• **PROBLEM DESCRIPTION**
Look below for the line that contains "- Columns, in", then copy it and each following line exactly, through and including the line that contains "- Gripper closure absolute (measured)".
### SUPPLIED INFORMATION
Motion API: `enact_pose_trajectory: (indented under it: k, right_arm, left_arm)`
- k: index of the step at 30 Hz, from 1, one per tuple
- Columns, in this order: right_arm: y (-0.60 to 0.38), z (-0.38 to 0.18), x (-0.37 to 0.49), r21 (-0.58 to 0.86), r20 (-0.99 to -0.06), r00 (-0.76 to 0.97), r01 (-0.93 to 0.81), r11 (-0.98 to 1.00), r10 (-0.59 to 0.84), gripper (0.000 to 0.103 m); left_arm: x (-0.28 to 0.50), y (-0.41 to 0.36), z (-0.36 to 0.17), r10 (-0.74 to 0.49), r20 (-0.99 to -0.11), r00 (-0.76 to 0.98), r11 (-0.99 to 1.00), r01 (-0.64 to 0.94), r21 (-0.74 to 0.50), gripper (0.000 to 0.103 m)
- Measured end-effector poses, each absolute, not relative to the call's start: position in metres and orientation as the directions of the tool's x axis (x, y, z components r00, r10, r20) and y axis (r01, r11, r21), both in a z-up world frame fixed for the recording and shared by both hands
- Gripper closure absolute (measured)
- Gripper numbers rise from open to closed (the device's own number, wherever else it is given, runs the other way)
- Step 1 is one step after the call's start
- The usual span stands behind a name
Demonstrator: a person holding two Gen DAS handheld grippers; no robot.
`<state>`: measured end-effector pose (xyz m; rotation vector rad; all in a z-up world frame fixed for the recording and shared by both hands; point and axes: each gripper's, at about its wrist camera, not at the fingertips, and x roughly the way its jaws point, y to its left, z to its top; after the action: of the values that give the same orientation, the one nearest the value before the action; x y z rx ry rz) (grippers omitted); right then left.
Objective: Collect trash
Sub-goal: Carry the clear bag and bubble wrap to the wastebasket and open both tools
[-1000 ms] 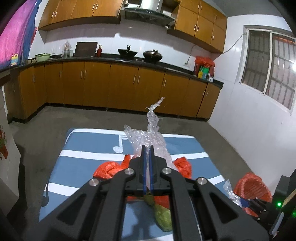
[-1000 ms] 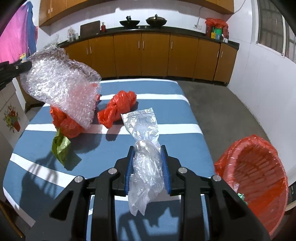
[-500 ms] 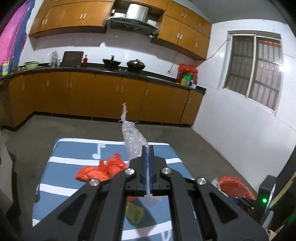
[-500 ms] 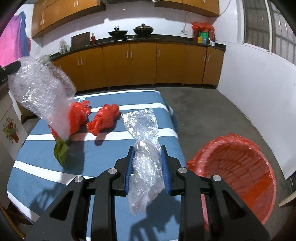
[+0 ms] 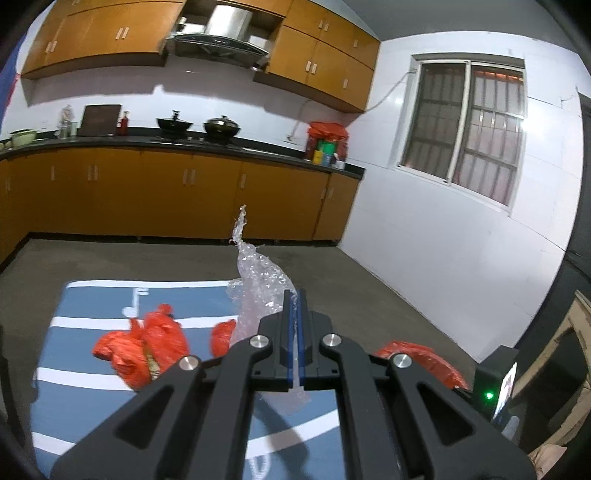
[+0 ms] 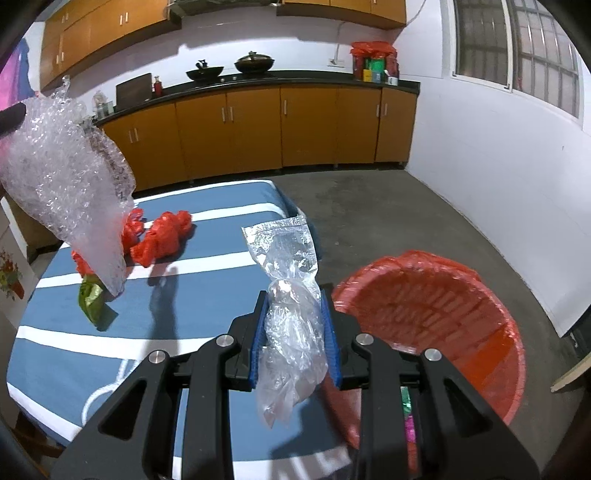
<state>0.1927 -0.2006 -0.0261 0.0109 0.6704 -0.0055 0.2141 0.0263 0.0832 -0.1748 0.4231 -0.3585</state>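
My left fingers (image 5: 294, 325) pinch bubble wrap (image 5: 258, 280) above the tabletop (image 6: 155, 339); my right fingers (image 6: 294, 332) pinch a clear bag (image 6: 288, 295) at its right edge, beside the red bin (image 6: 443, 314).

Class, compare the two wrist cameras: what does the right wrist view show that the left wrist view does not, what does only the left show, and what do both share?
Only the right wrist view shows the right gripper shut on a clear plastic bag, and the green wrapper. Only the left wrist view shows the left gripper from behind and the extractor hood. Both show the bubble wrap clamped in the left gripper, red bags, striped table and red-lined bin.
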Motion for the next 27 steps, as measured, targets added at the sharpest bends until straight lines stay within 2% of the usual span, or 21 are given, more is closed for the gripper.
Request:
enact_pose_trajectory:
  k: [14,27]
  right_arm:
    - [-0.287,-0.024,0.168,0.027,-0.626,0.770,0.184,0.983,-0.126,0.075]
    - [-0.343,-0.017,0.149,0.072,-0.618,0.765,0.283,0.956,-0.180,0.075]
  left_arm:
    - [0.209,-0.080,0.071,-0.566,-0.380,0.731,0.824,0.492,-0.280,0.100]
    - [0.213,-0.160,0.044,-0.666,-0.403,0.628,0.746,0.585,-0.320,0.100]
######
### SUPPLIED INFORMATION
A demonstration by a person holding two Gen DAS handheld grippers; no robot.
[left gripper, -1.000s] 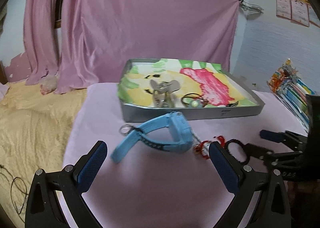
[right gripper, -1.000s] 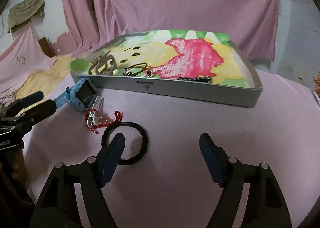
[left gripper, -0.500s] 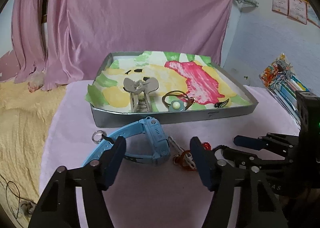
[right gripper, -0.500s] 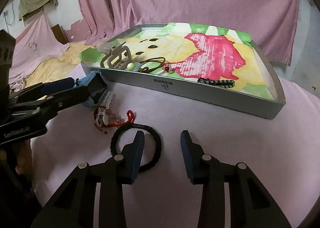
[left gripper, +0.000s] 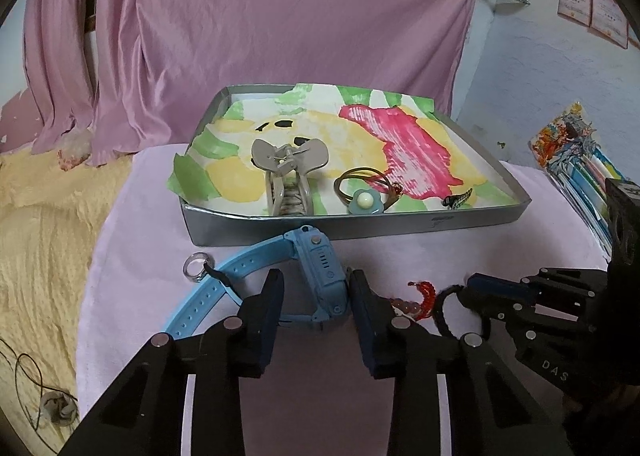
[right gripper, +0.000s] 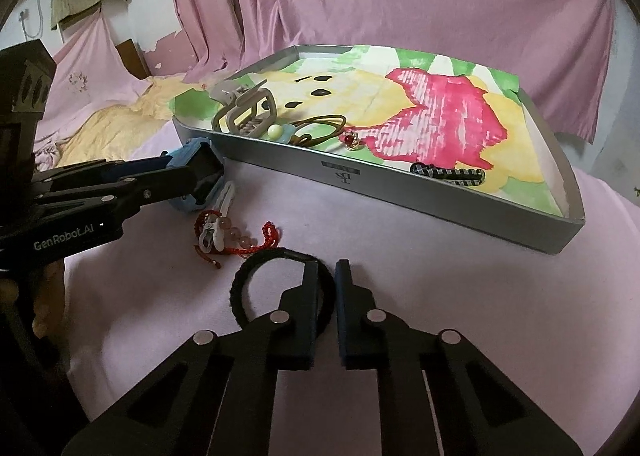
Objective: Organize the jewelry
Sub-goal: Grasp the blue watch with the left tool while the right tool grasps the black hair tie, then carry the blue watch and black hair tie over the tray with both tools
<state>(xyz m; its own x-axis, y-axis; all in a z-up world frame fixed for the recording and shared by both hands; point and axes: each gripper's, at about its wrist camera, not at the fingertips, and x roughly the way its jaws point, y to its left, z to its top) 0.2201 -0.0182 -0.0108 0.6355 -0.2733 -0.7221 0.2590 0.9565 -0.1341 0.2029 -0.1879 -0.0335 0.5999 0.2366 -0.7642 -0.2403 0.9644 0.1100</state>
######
• **TASK SOLUTION**
- Columns, in this order: right_arm: y (-0.60 to 0.38), z (-0.38 to 0.18), x (-0.37 to 0.49), r21 (-0.58 to 0.86), r20 (-0.99 to -0.06), r00 (-0.76 to 0.97), r01 (-0.93 to 0.81), r11 (-0.98 to 1.00), r10 (-0.59 to 0.84), gripper (0.000 to 0.103 m); left_arm: x (-0.28 to 0.50), y (-0.41 to 0.36), z (-0.36 to 0.17), r10 (-0.74 to 0.49), r20 (-0.99 to -0.11), r00 (-0.76 to 0.98), r11 (-0.99 to 1.00), r01 (-0.64 to 0.94), r21 (-0.74 to 0.50), gripper (0.000 to 0.103 m)
- Measured end-effector poses, each absolute, not relative to the call's start: position in metres and orientation as the directions of the tool's x axis (x, y, z components r00, r10, r20) and y axis (r01, r11, r21), both in a z-up world frame fixed for the recording and shared by both hands
- Gripper closure absolute (measured)

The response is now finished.